(Problem statement): Print nothing but the lines below starting at the line that holds "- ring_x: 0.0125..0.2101" and ending at the line that holds "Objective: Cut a", including both, each exactly as written.

(Entries provided):

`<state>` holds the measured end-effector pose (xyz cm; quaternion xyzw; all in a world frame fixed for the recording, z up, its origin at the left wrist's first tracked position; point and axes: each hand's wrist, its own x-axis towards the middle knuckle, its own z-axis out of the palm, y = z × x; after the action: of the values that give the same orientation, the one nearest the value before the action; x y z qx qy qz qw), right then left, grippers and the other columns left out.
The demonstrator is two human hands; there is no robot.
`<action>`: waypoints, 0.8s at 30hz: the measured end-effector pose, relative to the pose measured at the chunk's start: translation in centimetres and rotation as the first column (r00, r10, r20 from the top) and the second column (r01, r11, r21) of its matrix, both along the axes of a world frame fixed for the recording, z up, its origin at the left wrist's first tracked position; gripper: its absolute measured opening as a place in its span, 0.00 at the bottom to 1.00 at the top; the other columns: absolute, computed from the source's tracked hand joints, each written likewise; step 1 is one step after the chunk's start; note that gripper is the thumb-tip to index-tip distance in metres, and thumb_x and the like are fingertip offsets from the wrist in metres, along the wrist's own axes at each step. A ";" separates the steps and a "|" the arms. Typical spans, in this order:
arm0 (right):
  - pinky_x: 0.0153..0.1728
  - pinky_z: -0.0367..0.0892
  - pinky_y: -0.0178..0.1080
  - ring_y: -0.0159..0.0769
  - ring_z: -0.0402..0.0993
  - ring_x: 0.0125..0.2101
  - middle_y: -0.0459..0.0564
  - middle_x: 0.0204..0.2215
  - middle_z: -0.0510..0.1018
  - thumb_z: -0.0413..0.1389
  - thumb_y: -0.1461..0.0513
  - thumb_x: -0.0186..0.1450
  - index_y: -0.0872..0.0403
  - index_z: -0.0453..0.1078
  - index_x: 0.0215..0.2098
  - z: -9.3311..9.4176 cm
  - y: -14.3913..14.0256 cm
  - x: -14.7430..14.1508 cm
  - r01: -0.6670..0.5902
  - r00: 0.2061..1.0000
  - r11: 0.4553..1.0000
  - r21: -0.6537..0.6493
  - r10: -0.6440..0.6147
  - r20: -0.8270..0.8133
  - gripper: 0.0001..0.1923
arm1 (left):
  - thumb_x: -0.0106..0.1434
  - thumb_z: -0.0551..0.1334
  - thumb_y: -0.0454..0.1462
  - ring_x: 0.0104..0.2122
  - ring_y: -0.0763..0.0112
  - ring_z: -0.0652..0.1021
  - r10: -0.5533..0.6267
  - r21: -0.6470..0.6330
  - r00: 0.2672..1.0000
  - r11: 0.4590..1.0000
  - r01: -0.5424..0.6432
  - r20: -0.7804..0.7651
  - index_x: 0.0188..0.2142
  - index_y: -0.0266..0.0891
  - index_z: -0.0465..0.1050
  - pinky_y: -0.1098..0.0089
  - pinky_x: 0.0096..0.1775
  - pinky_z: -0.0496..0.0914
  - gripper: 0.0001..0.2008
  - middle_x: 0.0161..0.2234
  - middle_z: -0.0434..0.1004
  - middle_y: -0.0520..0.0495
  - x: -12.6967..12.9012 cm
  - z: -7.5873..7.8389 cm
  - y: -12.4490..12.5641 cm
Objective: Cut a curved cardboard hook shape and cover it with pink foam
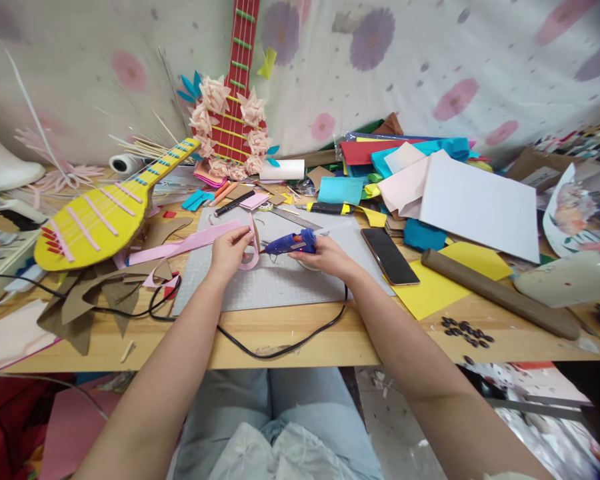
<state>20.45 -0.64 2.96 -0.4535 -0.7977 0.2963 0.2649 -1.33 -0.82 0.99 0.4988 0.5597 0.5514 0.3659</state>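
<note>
My right hand (pixel 325 257) grips a blue glue gun (pixel 293 243), its nozzle pointing left at a small piece of brown card and pink foam (pixel 253 250) that my left hand (pixel 229 252) pinches upright. A long pink foam strip (pixel 180 245) trails left from that piece. Both hands work over a grey cutting mat (pixel 275 283) on the wooden table (pixel 280 330). The gun's black cord (pixel 280 347) loops along the table's front edge.
A yellow cardboard guitar (pixel 95 220) lies at left and a red one (pixel 235 100) leans on the back wall. A phone (pixel 390 257), a brown roll (pixel 500 293), yellow sheets (pixel 430 290), black beads (pixel 467 331) and stacked coloured paper (pixel 430 180) sit at right. Brown card scraps (pixel 95 293) lie at left.
</note>
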 end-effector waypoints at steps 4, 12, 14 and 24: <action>0.32 0.62 0.34 0.32 0.68 0.28 0.47 0.28 0.75 0.54 0.49 0.55 0.54 0.72 0.38 -0.2 0.2 0.0 -0.005 1.000 1.000 0.005 0.005 -0.026 0.21 | 0.49 0.63 0.41 0.28 0.68 0.76 0.000 -0.001 1.000 1.000 0.000 -0.002 0.38 0.35 0.76 0.78 0.17 0.63 0.17 0.31 0.78 0.45 0.0 -0.1 0.0; 0.33 0.63 0.35 0.34 0.69 0.30 0.48 0.29 0.76 0.54 0.49 0.55 0.54 0.73 0.36 -0.1 0.3 0.1 0.002 1.000 0.999 0.050 0.000 -0.030 0.19 | 0.48 0.64 0.38 0.25 0.71 0.75 0.001 -0.025 0.999 1.000 0.000 0.041 0.37 0.35 0.77 0.79 0.16 0.64 0.15 0.30 0.78 0.46 0.2 -0.3 0.1; 0.33 0.64 0.35 0.34 0.70 0.30 0.48 0.29 0.76 0.54 0.49 0.56 0.54 0.73 0.37 0.0 0.2 0.1 0.000 0.999 0.999 0.048 0.002 -0.032 0.19 | 0.47 0.64 0.37 0.25 0.71 0.75 -0.003 -0.026 0.999 1.000 0.004 0.034 0.36 0.36 0.77 0.78 0.16 0.64 0.15 0.29 0.78 0.46 0.2 -0.5 0.2; 0.34 0.65 0.36 0.36 0.71 0.31 0.49 0.31 0.77 0.55 0.52 0.56 0.55 0.73 0.37 0.3 0.1 0.3 0.023 0.997 1.000 0.011 -0.022 -0.071 0.17 | 0.48 0.64 0.39 0.25 0.68 0.75 -0.066 -0.071 0.996 0.996 0.062 -0.065 0.37 0.38 0.77 0.71 0.21 0.68 0.15 0.32 0.78 0.45 0.2 -0.5 -0.1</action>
<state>20.79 -0.51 3.26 -0.4503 -0.7844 0.3043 0.2990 -1.09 -0.89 0.52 0.5220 0.5740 0.5026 0.3814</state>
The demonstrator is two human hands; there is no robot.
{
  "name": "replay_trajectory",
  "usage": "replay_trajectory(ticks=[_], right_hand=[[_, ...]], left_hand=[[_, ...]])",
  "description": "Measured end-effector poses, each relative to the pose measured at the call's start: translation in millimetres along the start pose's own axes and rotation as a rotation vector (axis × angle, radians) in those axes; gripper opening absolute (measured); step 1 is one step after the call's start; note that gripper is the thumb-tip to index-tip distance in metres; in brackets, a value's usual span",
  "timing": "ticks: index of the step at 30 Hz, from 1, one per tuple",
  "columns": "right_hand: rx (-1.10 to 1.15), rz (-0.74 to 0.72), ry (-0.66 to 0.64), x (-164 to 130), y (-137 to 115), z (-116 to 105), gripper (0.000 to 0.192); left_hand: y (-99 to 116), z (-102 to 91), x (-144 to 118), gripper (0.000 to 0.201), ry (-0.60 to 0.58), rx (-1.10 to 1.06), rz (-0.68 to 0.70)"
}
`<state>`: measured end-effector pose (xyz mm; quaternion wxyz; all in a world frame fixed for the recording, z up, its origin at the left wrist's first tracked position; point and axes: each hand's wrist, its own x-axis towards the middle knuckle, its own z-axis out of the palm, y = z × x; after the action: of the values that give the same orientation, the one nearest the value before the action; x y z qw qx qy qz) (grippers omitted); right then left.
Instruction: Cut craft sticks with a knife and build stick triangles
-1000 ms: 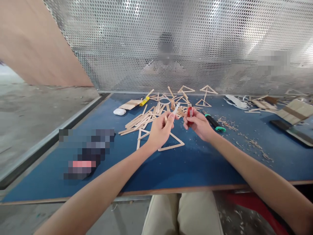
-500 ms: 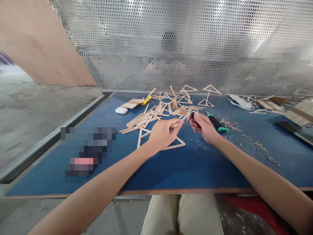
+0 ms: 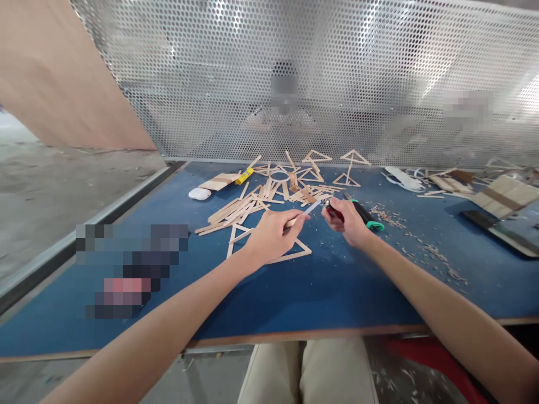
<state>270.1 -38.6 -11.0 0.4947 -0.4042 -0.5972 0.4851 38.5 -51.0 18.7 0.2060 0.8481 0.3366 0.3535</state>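
My left hand (image 3: 273,238) is closed on a translucent white glue stick (image 3: 312,208), which points up and right. A short length of wooden stick (image 3: 290,223) also shows among its fingers. My right hand (image 3: 350,224) is wrapped round a red lighter (image 3: 336,214) with a metal top, close beside the glue stick's far end. No flame can be made out. Under and beside my left hand lies a triangle frame of wooden craft sticks (image 3: 297,256), partly hidden. A black and green cutter (image 3: 361,213) lies just beyond my right hand.
Loose craft sticks (image 3: 240,209) spread behind my hands, with a tape ring (image 3: 279,177), a yellow tube (image 3: 244,176) and a white case (image 3: 199,193). Finished stick triangles (image 3: 352,157) lie near the perforated metal panel (image 3: 236,106). Wood scraps (image 3: 440,258) litter the right; a blurred dark object lies left.
The view has turned slightly, so the table's contents sit further left and a little lower. Both hands keep their holds, and the lighter's metal top shows more plainly near the glue stick.
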Motion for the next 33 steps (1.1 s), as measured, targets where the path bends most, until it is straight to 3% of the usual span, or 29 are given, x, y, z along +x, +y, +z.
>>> replay_trajectory(ticks=[7,17,33], right_hand=[[-0.012,-0.061,0.042,0.1,-3.6,0.1,0.044],[-0.004,-0.101,-0.024,-3.0,-9.4,0.7,0.038],[0.026,-0.102,-0.001,-0.8,-0.9,-0.9,0.043]], left_hand=[[-0.5,0.7,-1.5,0.038,0.013,-0.024,0.021],[2.6,-1.3,-2.0,0.038,-0.019,-0.003,0.046],[1.0,-2.4,0.0,0.029,0.019,0.099,0.122]])
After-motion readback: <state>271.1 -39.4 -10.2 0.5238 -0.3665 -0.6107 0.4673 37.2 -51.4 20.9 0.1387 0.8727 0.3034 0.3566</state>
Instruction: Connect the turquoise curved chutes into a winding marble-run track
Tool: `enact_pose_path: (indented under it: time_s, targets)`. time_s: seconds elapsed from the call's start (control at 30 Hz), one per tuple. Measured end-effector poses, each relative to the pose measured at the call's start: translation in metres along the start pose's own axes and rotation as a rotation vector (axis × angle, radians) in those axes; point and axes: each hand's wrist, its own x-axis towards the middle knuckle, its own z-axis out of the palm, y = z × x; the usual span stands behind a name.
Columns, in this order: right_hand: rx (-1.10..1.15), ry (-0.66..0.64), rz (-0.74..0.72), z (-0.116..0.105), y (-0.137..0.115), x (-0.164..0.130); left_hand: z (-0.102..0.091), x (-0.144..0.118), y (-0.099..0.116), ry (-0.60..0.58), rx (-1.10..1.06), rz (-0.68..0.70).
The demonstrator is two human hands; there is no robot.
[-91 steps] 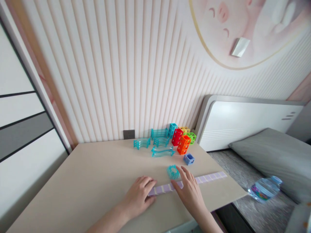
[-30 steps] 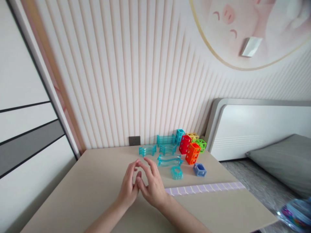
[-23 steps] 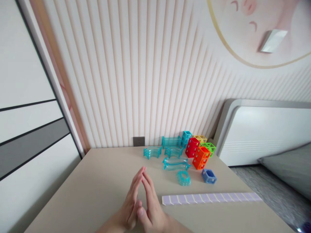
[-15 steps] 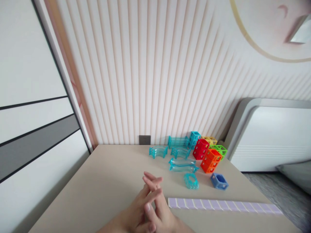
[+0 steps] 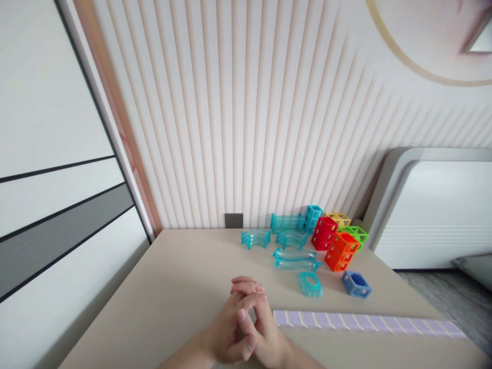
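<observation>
Plainly interlaced, the fingers (image 5: 249,300) of the left hand (image 5: 226,335) and right hand (image 5: 269,338) clasp each other, holding nothing, on the beige table (image 5: 172,287); the lilac segmented strip (image 5: 365,323) lies just beside them, clear teal ring (image 5: 309,283) beyond.

I'm looking into a home bedroom, likely a child's. A white padded headboard (image 5: 434,205) stands at the right beside a ribbed, pale pink wall (image 5: 238,113) with a wall socket (image 5: 233,220). Bright plastic toy blocks (image 5: 338,241) sit on the beige bench (image 5: 172,287), and a panelled wardrobe (image 5: 46,169) stands left.
</observation>
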Motion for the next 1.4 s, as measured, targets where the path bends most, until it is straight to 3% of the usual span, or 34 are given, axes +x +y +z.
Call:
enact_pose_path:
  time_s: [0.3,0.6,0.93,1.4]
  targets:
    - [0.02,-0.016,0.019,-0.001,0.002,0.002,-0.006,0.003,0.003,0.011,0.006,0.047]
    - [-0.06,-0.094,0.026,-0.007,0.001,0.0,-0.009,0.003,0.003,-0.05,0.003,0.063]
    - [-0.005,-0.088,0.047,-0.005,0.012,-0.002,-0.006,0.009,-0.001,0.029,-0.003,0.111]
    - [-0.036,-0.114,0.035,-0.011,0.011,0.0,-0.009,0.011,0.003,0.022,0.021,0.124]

(Answer):
  - ring_x: 0.0125..0.2101
  - middle_y: -0.0459..0.0564
  - middle_x: 0.0204..0.2215
  - middle_z: -0.0510..0.1018
  - thumb_z: -0.0413..0.1389
  - thumb_y: -0.1461..0.0513
  - thumb_x: -0.0186..0.1450
  - index_y: -0.0872..0.0403
  - index_z: -0.0453..0.1078
  - index_x: 0.0215..0.2098
  - z: -9.3311..9.4176 cm
  - y: -14.3913..14.0256 cm
  - x: -14.7430..14.1508 cm
  - r01: -0.6670..0.5902
  - r00: 0.2061..1.0000
  - r11: 0.4553..1.0000
  - r21: -0.6537..0.6493
  - r10: -0.6440..0.6147
  - r20: -0.8270..0.8133
  - gripper: 0.0001..0.1923
arm1 (left):
  - thumb_x: -0.0106..0.1434
  - thumb_z: -0.0551..0.1334
  - thumb_y: -0.0454..0.1462
  - ring_x: 0.0104..0.2122
  - ring_y: -0.0763..0.0112
  - ring_z: -0.0652..0.1021
  - r10: -0.5533..0.6267
  - r21: -0.6470..0.6330
  - r00: 0.2672..1.0000
  - r11: 0.4590..1.0000
  - r01: -0.5424..0.6432
  - r20: -0.7804..0.7651
  - index_x: 0.0188..0.2142
  - index_y: -0.0266..0.0891
  - index_z: -0.0465..0.1050
  - pinky_y: -0.1098..0.0089
  - pinky_x: 0.0096..0.1775
  - pinky_z: -0.0496..0.0914
  - gripper: 0.0001..0.2008
  - middle_x: 0.0161..0.2234
  - middle_z: -0.0434..0.1004
  - middle_y: -0.0520..0.0495
  - x: -12.6967..12.9012 cm
  - z: -7.5873..7.8389 cm
  - y: -12.4490..12.5641 cm
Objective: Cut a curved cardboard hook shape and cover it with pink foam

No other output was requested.